The senior Democrat on the House of Representatives oversight committee, Elijah Cummings, called for hearings on executive compensation "to examine the extent to which the problems in CEO compensation that led to the economic crisis continue to exist today."
Several companies mentioned in the report took issue with its methodology and said they paid all taxes owed.
General Electric spokesman Andrew Williams called the study "inaccurate" and noted it did not include significant income taxes paid in 2010 for previous years, or state taxes paid. "GE pays what it owes," he wrote in an e-mail response to questions.
Boeing spokesman Chaz Bickers said the study is "simply wrong".
Instead of Boeing's reported "U.S. federal current tax expense" of $13 million which the IPS used, he said a better approximation of the company's taxes paid would be the $360 million it reported as its net income tax payments, most of which, he says, was federal.

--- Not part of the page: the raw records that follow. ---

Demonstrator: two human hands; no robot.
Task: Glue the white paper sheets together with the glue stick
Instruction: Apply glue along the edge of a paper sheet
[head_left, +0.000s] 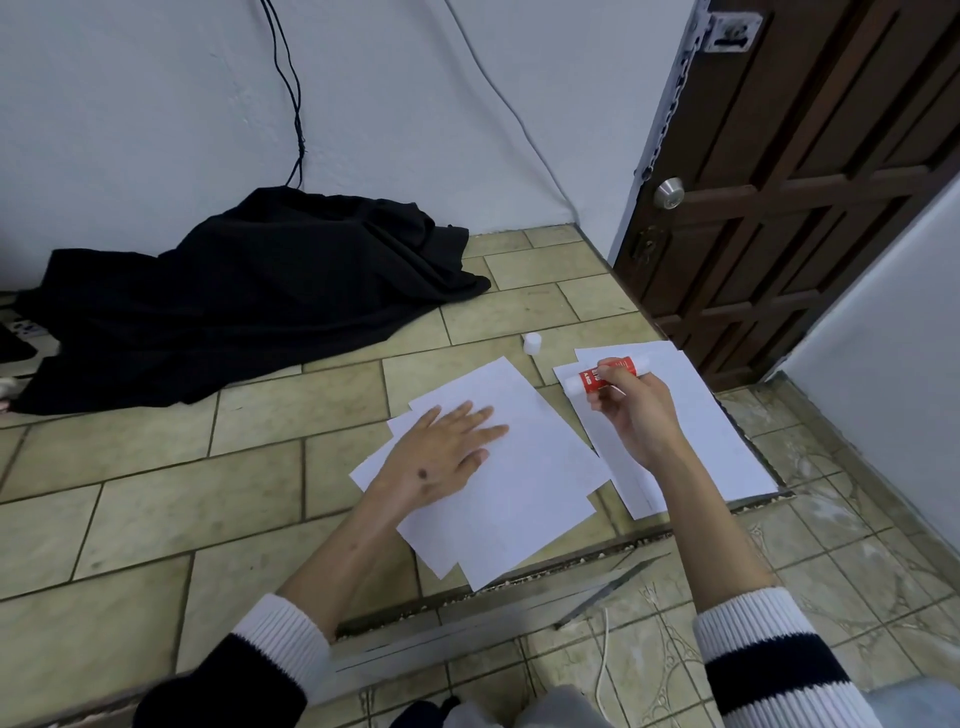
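Floor (156, 467): near stack of sheets (519, 467) under left hand (441, 452). Second stack (717, 441) just right of it, below right hand (634, 410) holding glue stick (605, 375). Cap (532, 343) behind stacks. Cloth (249, 291) far left, against wall (156, 104).

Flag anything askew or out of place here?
Small white glue stick cap stands loose on the tiled floor, apart from the red glue stick. White paper sheets under the left hand are fanned, with their edges misaligned. Nothing spilled or damaged.

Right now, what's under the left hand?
The left hand rests flat on a fanned stack of white paper sheets on the tiled floor; anything under the sheets is covered.
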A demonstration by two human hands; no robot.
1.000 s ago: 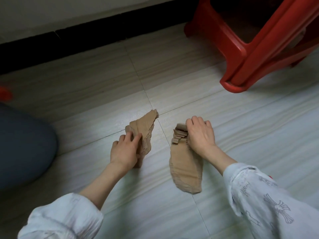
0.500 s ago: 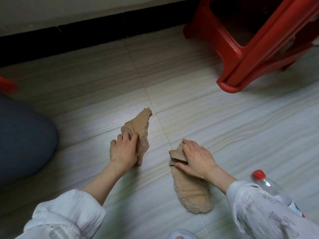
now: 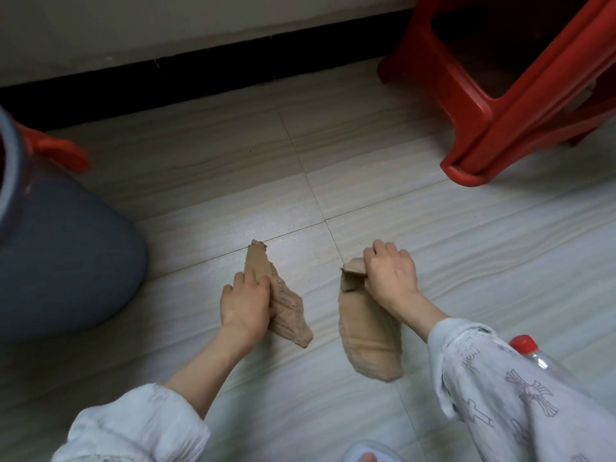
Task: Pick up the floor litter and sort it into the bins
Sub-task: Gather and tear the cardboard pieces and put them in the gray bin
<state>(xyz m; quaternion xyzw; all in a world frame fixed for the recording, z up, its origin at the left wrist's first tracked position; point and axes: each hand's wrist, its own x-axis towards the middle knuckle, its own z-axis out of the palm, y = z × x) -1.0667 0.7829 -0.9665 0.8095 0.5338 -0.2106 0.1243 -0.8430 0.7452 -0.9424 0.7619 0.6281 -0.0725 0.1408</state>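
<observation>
Both socks look thin, limp and light, so left hand [image 3: 245, 303] gripping the left sock [image 3: 286, 311] mid-length and right hand [image 3: 391, 276] pinching the right sock [image 3: 366, 335] by its cuff seems plenty.

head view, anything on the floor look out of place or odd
Two thin tan socks lie on the pale tiled floor: the left hand grips the left sock, the right hand pinches the right sock. A clear plastic bottle with a red cap lies beside the right sleeve.
</observation>
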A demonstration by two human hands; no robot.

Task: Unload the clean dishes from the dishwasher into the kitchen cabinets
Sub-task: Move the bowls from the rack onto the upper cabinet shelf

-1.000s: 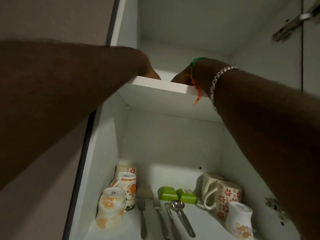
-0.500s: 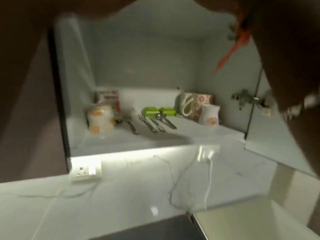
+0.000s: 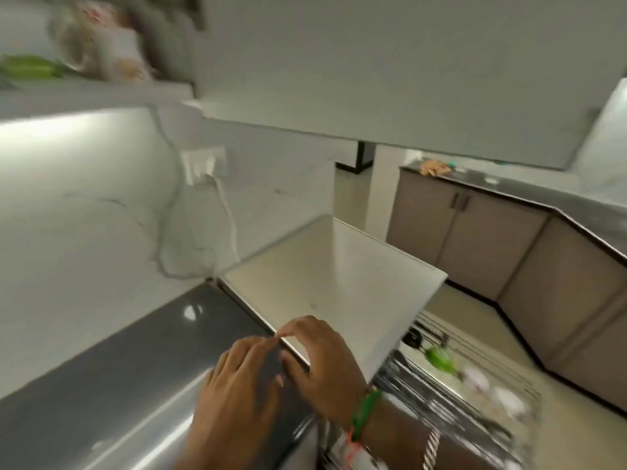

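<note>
mugs [image 3: 101, 45] in cabinet [image 3: 101, 93], above counter [image 3: 101, 368]

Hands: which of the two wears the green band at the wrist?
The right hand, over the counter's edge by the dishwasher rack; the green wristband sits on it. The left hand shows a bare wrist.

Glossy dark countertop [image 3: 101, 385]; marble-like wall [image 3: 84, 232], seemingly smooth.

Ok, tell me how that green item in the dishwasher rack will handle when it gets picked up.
The green item is blurred, so its kind is unclear. Its glossy sheen suggests smooth plastic, probably light and possibly slippery if wet. It lies among the rack's wires, so it may snag when lifted. Both hands, left hand and right hand, are empty.
</note>
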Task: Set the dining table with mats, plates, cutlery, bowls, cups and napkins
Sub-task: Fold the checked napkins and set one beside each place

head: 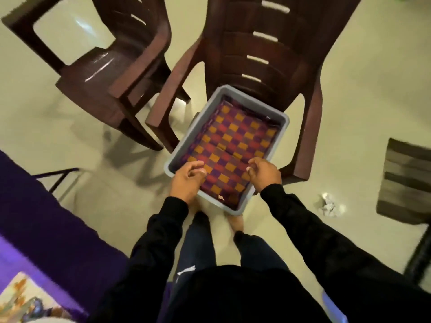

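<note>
A grey plastic tub (186, 134) sits on the seat of a brown plastic chair (268, 50). Inside it lies a folded checkered cloth (235, 141) in orange, red and purple, which fills the bottom. Both of my hands are at the near end of the tub. My left hand (186, 180) is by the tub's near left corner, its curled fingers pinching the cloth's edge. My right hand (264, 173) is over the near right side, its fingertips curled down onto the cloth. The cloth lies flat.
A second brown chair (112, 73) stands left of the first. The table, under a purple cloth (35, 217), runs along the lower left, with a patterned mat (21, 297) on it. On the floor lie a crumpled paper (328, 205) and a striped rug (405, 178).
</note>
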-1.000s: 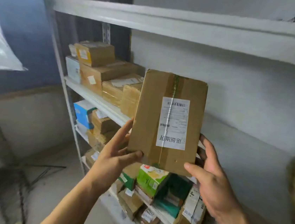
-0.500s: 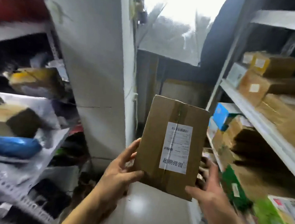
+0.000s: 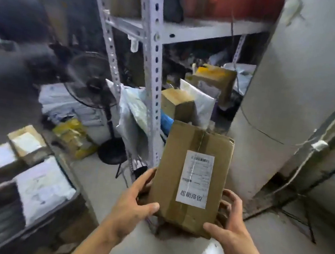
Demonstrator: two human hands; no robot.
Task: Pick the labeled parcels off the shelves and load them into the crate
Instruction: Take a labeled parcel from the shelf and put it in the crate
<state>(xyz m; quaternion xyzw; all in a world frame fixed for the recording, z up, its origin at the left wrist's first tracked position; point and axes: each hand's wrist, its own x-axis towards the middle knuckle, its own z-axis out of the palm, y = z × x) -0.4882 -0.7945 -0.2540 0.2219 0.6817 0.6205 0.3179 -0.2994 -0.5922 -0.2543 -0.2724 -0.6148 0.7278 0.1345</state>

"On federal cash tax payments last year we paid in the hundreds of millions," Bickers told Reuters. The company also received a $371 million credit from the government last year for overpayment of taxes in the past, and has added 5,000 U.S. jobs this year Bickers says, in part because of Federal tax breaks.
The institute compared CEO pay to current U.S. taxes paid, excluding foreign and state and local taxes that may have been paid, as well as deferred taxes which can often be far larger than current taxes paid.

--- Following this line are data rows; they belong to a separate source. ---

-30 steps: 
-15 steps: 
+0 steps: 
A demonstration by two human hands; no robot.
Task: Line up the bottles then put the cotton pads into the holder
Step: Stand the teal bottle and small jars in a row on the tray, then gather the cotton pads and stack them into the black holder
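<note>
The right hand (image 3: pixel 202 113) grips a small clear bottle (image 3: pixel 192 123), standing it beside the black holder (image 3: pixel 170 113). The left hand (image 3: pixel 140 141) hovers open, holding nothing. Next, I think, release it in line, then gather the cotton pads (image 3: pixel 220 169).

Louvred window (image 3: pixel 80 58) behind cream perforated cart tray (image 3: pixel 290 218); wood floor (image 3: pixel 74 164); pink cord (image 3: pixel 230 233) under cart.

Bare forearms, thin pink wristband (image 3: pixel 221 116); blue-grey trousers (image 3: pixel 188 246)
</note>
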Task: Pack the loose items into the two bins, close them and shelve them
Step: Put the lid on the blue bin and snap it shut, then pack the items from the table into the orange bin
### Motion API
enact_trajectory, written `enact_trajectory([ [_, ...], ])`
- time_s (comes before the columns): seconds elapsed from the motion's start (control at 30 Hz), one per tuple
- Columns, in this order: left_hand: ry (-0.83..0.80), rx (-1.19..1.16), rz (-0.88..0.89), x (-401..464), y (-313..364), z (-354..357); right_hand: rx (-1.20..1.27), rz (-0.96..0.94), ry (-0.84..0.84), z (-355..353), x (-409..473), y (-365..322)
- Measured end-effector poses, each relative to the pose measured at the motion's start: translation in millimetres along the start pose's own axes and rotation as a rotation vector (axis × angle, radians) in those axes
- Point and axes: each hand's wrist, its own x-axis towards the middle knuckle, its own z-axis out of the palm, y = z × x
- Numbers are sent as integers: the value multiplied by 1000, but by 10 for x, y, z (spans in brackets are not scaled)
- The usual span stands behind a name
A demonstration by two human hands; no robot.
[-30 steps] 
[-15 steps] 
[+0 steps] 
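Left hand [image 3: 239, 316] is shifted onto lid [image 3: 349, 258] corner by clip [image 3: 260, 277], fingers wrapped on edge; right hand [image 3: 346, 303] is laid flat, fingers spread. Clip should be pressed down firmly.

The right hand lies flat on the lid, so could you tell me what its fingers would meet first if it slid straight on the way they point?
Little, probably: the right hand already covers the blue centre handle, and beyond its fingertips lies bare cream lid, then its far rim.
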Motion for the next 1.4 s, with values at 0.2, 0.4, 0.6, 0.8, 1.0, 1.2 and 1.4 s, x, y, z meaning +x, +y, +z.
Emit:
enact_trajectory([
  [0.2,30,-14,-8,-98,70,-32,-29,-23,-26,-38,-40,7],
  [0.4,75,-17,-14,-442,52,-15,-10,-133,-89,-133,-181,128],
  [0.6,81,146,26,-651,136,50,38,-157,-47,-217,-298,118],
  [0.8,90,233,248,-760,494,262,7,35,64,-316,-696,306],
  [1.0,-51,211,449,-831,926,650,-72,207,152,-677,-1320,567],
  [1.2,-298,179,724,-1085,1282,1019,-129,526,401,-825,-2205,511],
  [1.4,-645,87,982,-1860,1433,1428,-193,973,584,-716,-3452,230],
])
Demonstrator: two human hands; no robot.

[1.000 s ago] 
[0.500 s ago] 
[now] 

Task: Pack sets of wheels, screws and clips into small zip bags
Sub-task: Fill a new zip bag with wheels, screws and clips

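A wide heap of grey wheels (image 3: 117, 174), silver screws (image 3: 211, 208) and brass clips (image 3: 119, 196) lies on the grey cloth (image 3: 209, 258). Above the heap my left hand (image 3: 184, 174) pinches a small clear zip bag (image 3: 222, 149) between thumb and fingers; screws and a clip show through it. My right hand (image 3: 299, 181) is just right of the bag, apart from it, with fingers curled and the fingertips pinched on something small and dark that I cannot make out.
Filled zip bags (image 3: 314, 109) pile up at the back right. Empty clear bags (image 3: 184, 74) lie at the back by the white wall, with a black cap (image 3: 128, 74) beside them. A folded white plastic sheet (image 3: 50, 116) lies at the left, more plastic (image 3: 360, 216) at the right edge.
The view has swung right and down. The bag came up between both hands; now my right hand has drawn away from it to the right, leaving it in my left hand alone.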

The group's rationale was that U.S. taxes paid are the closest approximation in public documents to what companies may have actually written a check for last year. It said deferred taxes may or may not be paid.

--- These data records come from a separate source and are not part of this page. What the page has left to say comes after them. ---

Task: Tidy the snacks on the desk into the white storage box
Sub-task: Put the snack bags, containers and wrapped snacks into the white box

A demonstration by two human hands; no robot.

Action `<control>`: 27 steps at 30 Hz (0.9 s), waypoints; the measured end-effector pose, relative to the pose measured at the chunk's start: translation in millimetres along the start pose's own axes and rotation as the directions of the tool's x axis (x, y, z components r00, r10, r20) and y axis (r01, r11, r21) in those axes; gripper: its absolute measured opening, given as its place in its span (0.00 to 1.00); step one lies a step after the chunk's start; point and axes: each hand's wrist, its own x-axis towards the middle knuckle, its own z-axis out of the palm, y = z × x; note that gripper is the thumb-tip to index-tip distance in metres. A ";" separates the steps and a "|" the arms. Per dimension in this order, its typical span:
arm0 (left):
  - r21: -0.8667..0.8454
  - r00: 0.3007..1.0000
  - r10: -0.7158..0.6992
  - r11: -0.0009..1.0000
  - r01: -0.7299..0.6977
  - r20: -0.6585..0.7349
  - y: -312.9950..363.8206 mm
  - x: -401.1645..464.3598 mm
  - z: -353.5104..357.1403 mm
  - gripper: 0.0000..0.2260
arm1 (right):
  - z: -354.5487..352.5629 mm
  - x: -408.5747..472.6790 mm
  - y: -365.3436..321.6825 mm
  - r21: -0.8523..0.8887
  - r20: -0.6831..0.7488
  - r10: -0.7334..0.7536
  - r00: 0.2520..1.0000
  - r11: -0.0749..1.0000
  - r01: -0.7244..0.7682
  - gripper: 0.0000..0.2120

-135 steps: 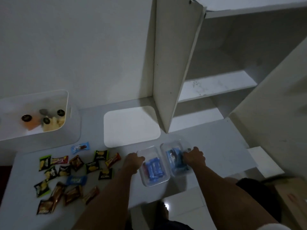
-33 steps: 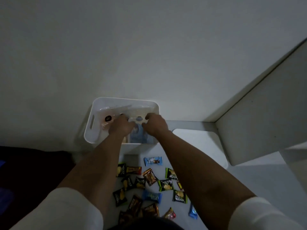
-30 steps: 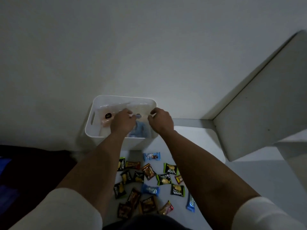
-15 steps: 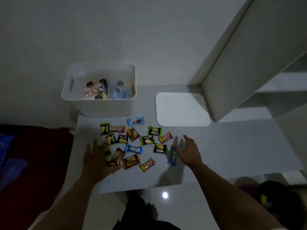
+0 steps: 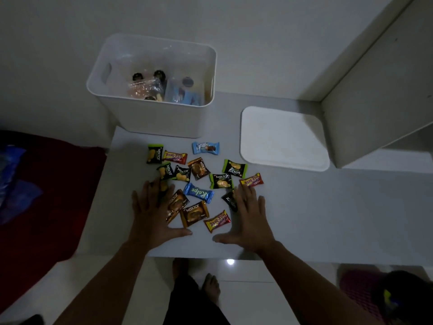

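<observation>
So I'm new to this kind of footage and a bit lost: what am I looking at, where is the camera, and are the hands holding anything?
There is no machine here. A person wears one wide-angle camera on the head, looking down at their own arms and bare feet. The left hand and right hand lie flat with fingers spread on a pale desk, either side of scattered small snack packets such as a blue Kalpe packet and a brown Nextar packet. Neither hand grips anything, though each partly covers a packet. Behind stands the white storage box, already holding some clear packages, with a flat white lid beside it.
</observation>
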 end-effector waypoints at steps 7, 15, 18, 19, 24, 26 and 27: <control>0.053 0.983 0.180 0.983 -0.178 -0.032 -5.2 22.8 2.3 0.53 | 16.6 38.0 -34.4 -0.202 -0.017 -0.172 0.985 0.965 0.165 0.54; 0.017 0.949 0.199 0.980 -0.201 -0.245 1.0 20.3 21.3 0.28 | 37.7 41.2 -26.8 -0.142 -0.232 -0.212 0.949 0.973 0.182 0.30; -0.011 0.933 0.203 0.976 -0.216 -0.299 0.8 18.9 23.6 0.29 | 37.9 44.9 -26.8 -0.104 -0.274 -0.192 0.942 0.980 0.169 0.33; -0.017 0.931 0.204 0.976 -0.219 -0.303 1.0 18.7 23.4 0.31 | 36.2 45.8 -27.7 -0.092 -0.281 -0.174 0.944 0.984 0.154 0.35; 0.035 0.946 0.217 0.976 -0.215 -0.242 1.5 21.7 18.1 0.38 | 24.2 54.4 -28.1 -0.196 -0.195 -0.191 0.962 0.969 0.152 0.41; 0.069 0.950 0.228 0.973 -0.218 -0.214 0.2 22.6 18.9 0.36 | 25.2 57.8 -27.0 -0.221 -0.164 -0.239 0.957 0.954 0.201 0.37; 0.079 0.948 0.240 0.970 -0.228 -0.211 -0.5 22.6 20.2 0.35 | 27.2 59.1 -25.9 -0.222 -0.168 -0.256 0.952 0.951 0.217 0.35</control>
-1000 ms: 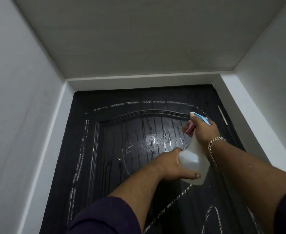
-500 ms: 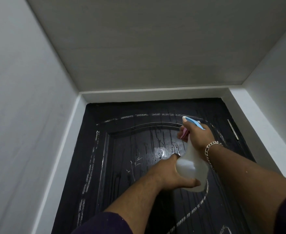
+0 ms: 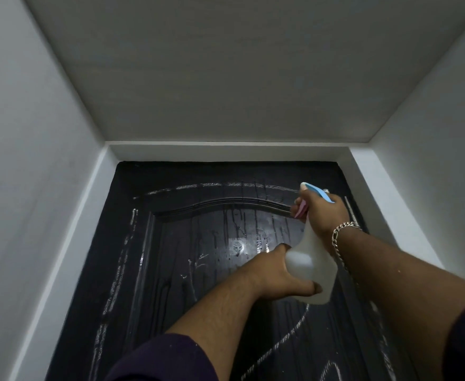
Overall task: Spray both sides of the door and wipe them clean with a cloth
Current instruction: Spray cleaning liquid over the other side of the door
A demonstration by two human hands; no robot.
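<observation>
A: Head view first: on the left we have the pale wall (image 3: 28, 188), then the dark door (image 3: 187, 270), shut in its frame and streaked with wet runs over the arched panel.

B: Our left hand (image 3: 278, 273) cups the base of the spray bottle (image 3: 309, 273), thumb under it, fingers curled round the far side as far as we can tell.

A: And our right hand (image 3: 323, 213) grips the neck, fingers clamped round it, with one on the pink trigger (image 3: 300, 209). The blue nozzle (image 3: 318, 192) points at the upper right of the door, near the hinge (image 3: 349, 209).

B: To spray well, we judge that we should keep the nozzle off the surface, steady the base, and squeeze in short bursts, working across the dry patches so runs stay even.

A: We see no cloth here, and the other side is not yet reached.
</observation>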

The accounting used in SEC filings differs from the accounting used to tally what's owed on a corporate tax return. Neither the IPS number nor the figure cited by Boeing exactly equals the check written to the IRS, says Scott Dyreng, an assistant professor at Duke's Fuqua School of Business who studies corporate taxes, and though companies could disclose that figure, don't have to and don't do so.
$16.7 MILLION AVERAGE
Compensation for the 25 CEOs with pay surpassing corporate taxes averaged $16.7 million, according to the study, compared to a $10.8 million average for S&P 500 CEOs. Among the companies topping the IPS list:
* eBay whose CEO John Donahoe made $12.4 million, but which reported a $131 million refund on its 2010 current U.S. taxes.
* Boeing, which paid CEO Jim McNerney $13.8 million, sent in $13 million in federal income taxes, and spent $20.8 million on lobbying and campaign spending
* General Electric where CEO Jeff Immelt earned $15.2 million in 2010, while the company got a $3.3 billion federal refund and invested $41.8 million in its own lobbying and political campaigns.
Though the companies come from different industries, their tax breaks fall into two primary areas.
Two-thirds of the firms studied kept their taxes low by utilizing offshore subsidiaries in tax havens such as Bermuda, Singapore and Luxembourg. The remaining companies benefited from accelerated depreciation.
Shareholders have responded favorably when companies in which they invest keep a tax bill low through legal methods, thereby benefiting earnings. But Chuck Collins, an IPS senior scholar and co-author of the report, said that is a mistake.
"I think it's an exposure of weakness in a company if their profitability is dependent on their accounting department and not on making better widgets," he said.
In prior reports, Collins said, out-sized CEO pay was often a red flag of bigger problems to come. The IPS has been putting a pay report together for 18 years. Among those whose leaders have made the high pay list in years past, only to have their businesses falter: Tyco, Enron and WorldCom.